Spurred by the rising threat of hacking attempts, the Pentagon is rethinking its approach to network security by requiring top-secret security clearances for all system administrators.
The Pentagon also will roll out a system of authentication for all the agency's computer users, according to the Department of Defense's chief information officer.
"The strength of the U.S. is its information technology. The weakness of the U.S. is its information technology," said Arthur Money, Defense Department CIO and senior civilian official in the Office of the Assistant Secretary of Defense. Money spoke Monday at the 22nd National Information Systems Security Conference sponsored by the National Institute of Standards and Technology and the National Security Agency.
Increasingly, information that is considered "sensitive" but not officially classified, such as hospital records, aircraft dispositions and research laboratory findings, has become a vulnerable part of the Defense Department's arsenal of information. That's because of the ability of outside computers to assemble snippets of apparently harmless material into a valuable dossier.
During testimony before a Senate committee earlier this month, Michael Vatis, the top official of the FBI's National Information Protection Center, said that the agency suspected Russian officials of attempting to break into such sensitive information in Defense Department computers.
Money said the recently disclosed "Moonlight Maze" hacking attempts on the Pentagon were far more sophisticated than the January 1998 attack known as "Solar Sunrise," which was later traced to several American teenager hackers exploiting known vulnerabilities in Defense Department computers.
"This is no longer hackers, but a state-sponsored attack," said Money. "Over a year, the severity and the frequency has increased dramatically."

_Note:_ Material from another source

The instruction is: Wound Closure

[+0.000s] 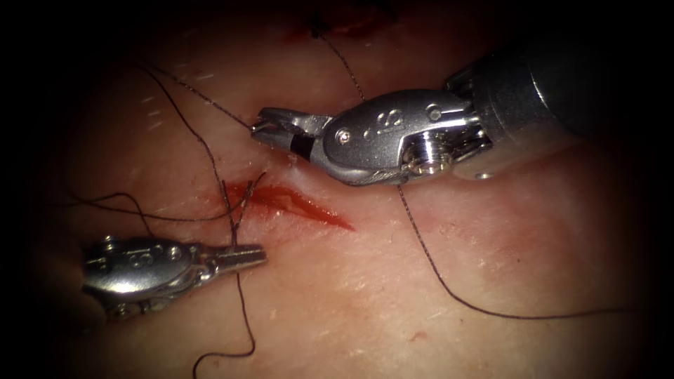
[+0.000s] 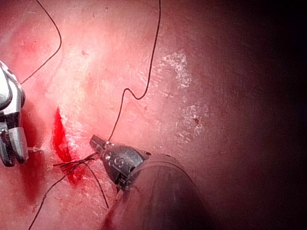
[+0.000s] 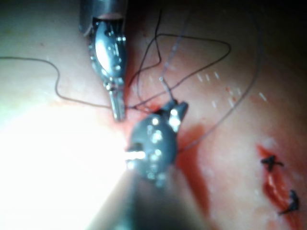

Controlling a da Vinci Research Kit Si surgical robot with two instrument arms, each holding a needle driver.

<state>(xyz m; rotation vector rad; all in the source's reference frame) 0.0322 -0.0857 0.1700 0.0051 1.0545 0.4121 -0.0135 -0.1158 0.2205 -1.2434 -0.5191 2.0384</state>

While mandatory top-secret security clearances are designed to combat such problems, the Pentagon is instituting an extensive public-key infrastructure that will allow DoD to better track possible security breaches.
The PKI rollout, to be conducted in face-to-face sessions with computer users, will begin with a few hundred thousand military officials. But its scope will eventually expand to cover nearly 7 million civilian and military personnel and contractors, Money said. He cited C.P. Snow, a British scientist who aided the country's military during World War II, who said: "Technology is a queer thing, it brings you great gifts on the one hand, but stabs you in the back on the other."